The Curmudgeon


Wednesday, December 21, 2016

The Witch: A New England Folktale

Robert Eggers 2015

In a seventeenth-century North American colony, an English immigrant and his family are expelled from the settlement because of his refusal to adhere to the local religious doctrine. Except for a couple of sojourns in the forest, the rest of the film takes place entirely on the family's dreary attempt at a farm, where God has evidently decided to punish the man's pride by playing some of His trademark practical jokes. They start relatively small, with the failure of the corn crop and the threat of mere starvation; they end, amid abject pleas for divine mercy and terrifying displays of pious wrath, in horror and death.

Despite the drab setting - overcast exteriors and dark interiors, using only natural light - the film is beautifully shot, making fine claustrophobic use of its limited setting and small population. Mark Korven's score maintains the atmosphere nicely, sounding at one point very much like the unearthly Ligeti choruses used in 2001: A Space Odyssey.

As with Kubrick's The Shining and many others among the better breed of horror films, the psychological and the supernatural elements are both clearly present; what is harder to distinguish is where each leaves off and the other begins. There is no way of telling whether the blood milked from the nanny-goat springs from natural or supernatural causes, just as there is no unambiguous sign as to whether the apple vomited up by one character in extremis is simply a lump of fruit or something more Adamic. Similarly, when the twins forget their prayers or when the mother is tempted by visions, no demons appear to provide a clue to the cause; the black hare in the woods and the charmingly-named black billy-goat on the farm never sprout CGI fangs or bat-wings to help the Hollywood-minded keep up.

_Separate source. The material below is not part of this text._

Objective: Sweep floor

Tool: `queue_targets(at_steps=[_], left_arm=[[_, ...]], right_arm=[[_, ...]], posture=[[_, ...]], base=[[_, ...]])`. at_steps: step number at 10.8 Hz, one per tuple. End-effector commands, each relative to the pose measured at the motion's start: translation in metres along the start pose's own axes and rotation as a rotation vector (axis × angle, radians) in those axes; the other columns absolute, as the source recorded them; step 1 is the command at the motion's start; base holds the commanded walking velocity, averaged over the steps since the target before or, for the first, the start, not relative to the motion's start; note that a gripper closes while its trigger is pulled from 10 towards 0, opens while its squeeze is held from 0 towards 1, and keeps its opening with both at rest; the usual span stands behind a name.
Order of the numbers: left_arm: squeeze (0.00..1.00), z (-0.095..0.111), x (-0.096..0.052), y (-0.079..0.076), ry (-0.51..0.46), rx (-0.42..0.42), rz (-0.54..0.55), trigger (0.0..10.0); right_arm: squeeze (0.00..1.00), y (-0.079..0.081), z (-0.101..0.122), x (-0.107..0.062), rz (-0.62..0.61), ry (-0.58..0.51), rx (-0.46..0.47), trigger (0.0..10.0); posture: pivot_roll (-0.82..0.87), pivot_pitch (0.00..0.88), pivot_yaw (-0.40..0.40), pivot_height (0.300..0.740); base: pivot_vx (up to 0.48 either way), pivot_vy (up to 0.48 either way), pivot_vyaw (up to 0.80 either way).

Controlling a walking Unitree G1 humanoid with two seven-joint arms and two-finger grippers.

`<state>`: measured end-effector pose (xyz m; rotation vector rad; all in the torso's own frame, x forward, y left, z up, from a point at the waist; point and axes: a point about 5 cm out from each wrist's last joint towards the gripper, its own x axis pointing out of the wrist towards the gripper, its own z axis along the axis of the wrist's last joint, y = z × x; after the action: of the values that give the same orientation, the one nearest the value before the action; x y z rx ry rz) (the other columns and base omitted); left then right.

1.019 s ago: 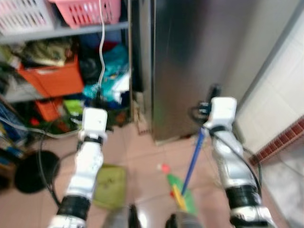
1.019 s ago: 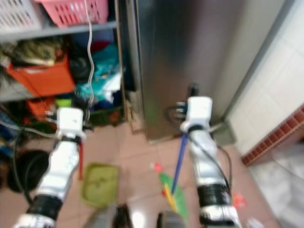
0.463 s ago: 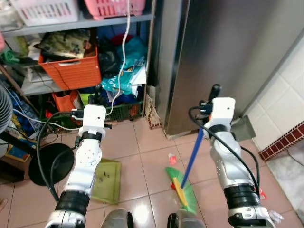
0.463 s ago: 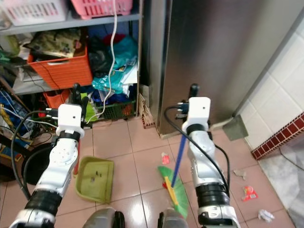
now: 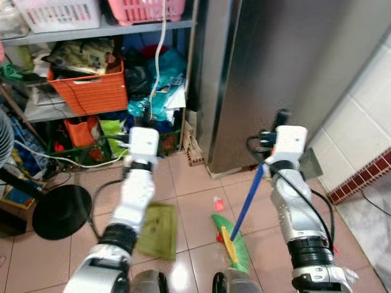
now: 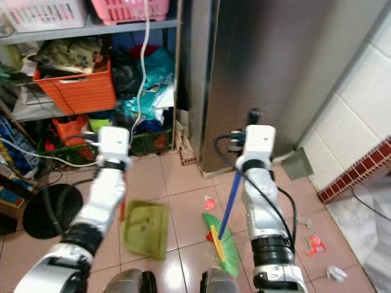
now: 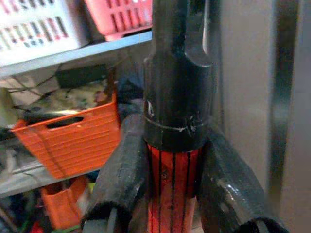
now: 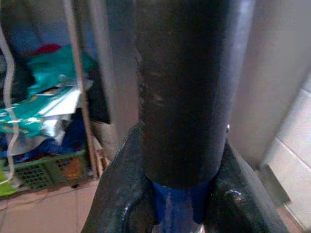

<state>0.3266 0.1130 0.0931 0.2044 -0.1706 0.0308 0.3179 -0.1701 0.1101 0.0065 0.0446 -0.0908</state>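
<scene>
A tall steel cabinet [image 5: 287,73] — grey and unmarked — fills the upper right of the kitchen corner, with a white tiled wall [image 5: 366,116] and a strip of red brick trim [image 5: 360,180] beside it. To its left stands a cluttered shelf unit [image 5: 91,30] holding a pink basket [image 5: 146,8], a white basket [image 5: 58,12] and an orange crate [image 5: 91,91]; no writing on them can be read. A white cable [image 5: 160,55] hangs down in front of the shelves. On the pinkish floor tiles [image 5: 189,183] sits the round black base of a fan [image 5: 61,210].

The broom [image 5: 235,235] leans upright before the cabinet — a blue shaft with a black grip at the top, a green bristle head with a yellow and red band resting on the tiles between the robot's arms. The right claw [image 8: 177,213] is clamped around the broom's handle, its black fingers [image 8: 121,194] pressed to either side where blue meets black.

The green dustpan [image 6: 145,229], a shallow olive tray with specks of dirt in it, hangs tilted just above the floor to the left of the broom head. The left claw [image 7: 172,194] grips the dustpan's red ribbed handle just below its black cap.

A small red-and-white scrap [image 5: 217,203] lies on the tiles just beyond the bristles; further scraps [image 6: 314,244] lie near the brick trim.
</scene>
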Motion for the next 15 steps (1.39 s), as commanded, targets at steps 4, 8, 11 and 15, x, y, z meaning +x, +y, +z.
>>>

Nevertheless, The Witch contains plenty of genuine scares, and some of the most effective result from the hoary device of a sudden grab or impact from off-screen. This could easily look cheap (as in most films it would be), but here it is a highly effective stylistic choice, emphasising the characters' fatally narrow perspective and obsessive persistence in seeking salvation in the wrong place. An even braver artistic choice was the use of antiquated dialogue; too much has been made of its supposed impenetrability and, as in Tony Richardson's Charge of the Light Brigade, it serves both as an aid to realism and an effective distancing device.

Unimpeachably acted, the characters are, almost without exception, a sorry lot. The father is a coward and a hypocrite, whose response when confronted with his shortcomings is to throw his accuser into prison; the mother yearns for the Saviour whom she once saw in a dream, but regards the taking of her offspring unto that Saviour's bosom largely as an excuse to hate her daughter. The elder brother is a pious pubescent brought low by his gonads, and the young twins are calculating little psychopaths whose main interest seems to be getting their elder sister burned at the stake. In the end only a single doubter is able to escape the horror and, with ambiguously supernatural help, to rise above the gruesome and treacherous pieties of family and faith.